I was there for the Stonewall national monument unveiling which was an obvious, incredible community celebration. But two weeks before, I was running point for how the White House was responding to the terrible events that happened in Orlando with the Pulse Nightclub shooting, you know. I feel like I carry a lot of the community with me.
Reflecting on her impact on trans representation in government
I definitely understand it broke barriers because now we’re getting our first Senate-confirmed trans person to be assistant secretary of health – Dr. Rachel Levine, a good friend of mine. We have our trans legislators like Sarah McBride or Danica Roem, and my dear friend, Andrea Jenkins in the city of Minneapolis.
And we want to be part of this thing that we call democracy. That’s messy. That’s complicated and that for the last four years has been predictably difficult at times. And yet what’s so exciting is that people like me show up. And what I’m looking forward to is the folks that are very fast behind me, you know, coming up.
After the White House
I left the White House on January 6, 2017, a couple of weeks before Trump and the new administration came in and where I ultimately went back was to the National Center for Trans Equality because I realized like we got to defend all the things that we just accomplished.

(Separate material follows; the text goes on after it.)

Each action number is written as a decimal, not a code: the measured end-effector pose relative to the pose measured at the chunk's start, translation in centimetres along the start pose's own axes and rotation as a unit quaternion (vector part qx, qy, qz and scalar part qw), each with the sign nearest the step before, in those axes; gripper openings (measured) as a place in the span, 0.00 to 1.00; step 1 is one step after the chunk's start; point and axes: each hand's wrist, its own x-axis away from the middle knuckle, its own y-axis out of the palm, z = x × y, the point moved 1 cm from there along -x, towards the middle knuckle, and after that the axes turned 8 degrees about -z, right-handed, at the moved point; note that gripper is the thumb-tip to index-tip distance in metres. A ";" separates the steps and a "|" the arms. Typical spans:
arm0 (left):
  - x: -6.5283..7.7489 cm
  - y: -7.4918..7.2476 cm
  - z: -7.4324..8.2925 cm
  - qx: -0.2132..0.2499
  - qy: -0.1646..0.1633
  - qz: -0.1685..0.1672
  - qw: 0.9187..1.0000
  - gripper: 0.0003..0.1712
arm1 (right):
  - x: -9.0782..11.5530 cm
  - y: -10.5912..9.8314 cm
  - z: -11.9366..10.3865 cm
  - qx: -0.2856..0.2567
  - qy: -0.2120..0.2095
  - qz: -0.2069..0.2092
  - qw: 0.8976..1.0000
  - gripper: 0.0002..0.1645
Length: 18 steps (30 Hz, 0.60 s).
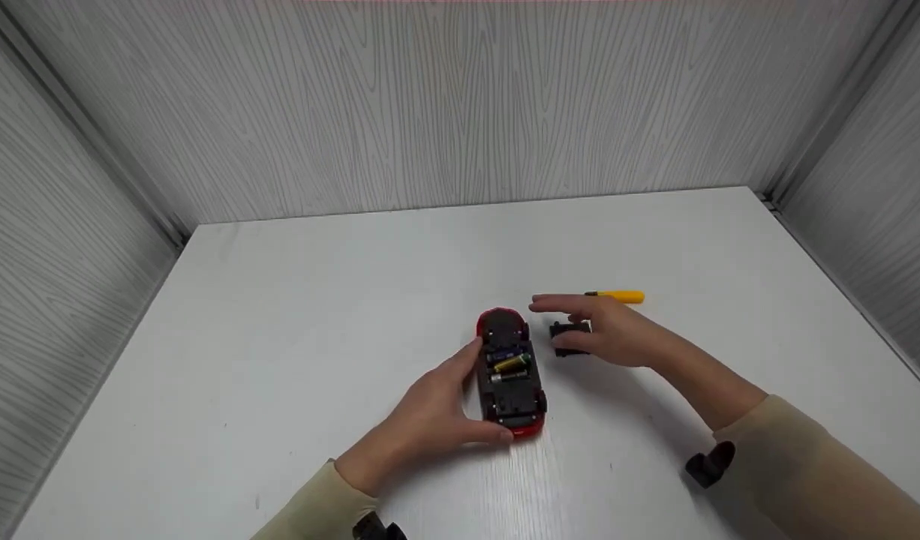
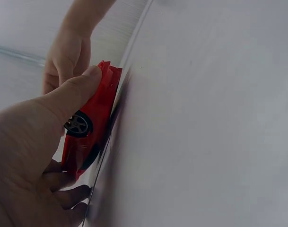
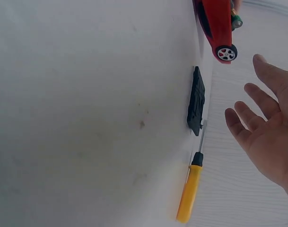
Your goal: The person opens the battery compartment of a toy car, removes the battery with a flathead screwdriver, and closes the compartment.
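A red toy car (image 1: pixel 516 401) lies upside down on the white table, its black underside facing up. Several batteries (image 1: pixel 511 364) show in the open compartment; a yellowish one sits askew. My left hand (image 1: pixel 434 409) holds the car from the left, thumb at the near end and fingers along its side; the left wrist view shows this hand (image 2: pixel 25 137) around the red body (image 2: pixel 103 99). My right hand (image 1: pixel 617 334), empty with fingers spread, hovers over a black plastic cover (image 1: pixel 560 328). From the right wrist, the cover (image 3: pixel 196 101) lies flat on the table, apart from that hand.
A screwdriver with a yellow handle (image 1: pixel 628 296) lies just beyond the right hand, its shaft end by the cover. Grey wood-grain panels (image 1: pixel 445 105) wall the table at the back and both sides.
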 end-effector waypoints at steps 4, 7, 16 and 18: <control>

Policy is impacted by who is at that table. So I joined a campaign called All In The Line, which is about pushing back on this gerrymandering practice that is happening through advocacy through collective organizing.
We are sort of the legacy of the organizing that happened arguably right after the recession and certainly the Obama years.
What’s great about this organization is that we really believe in the intersectionality of all these different issues and so I work for this organization and I oversee programming in the Midwest and the East coast. I have state directors that I work with and they are wonderful.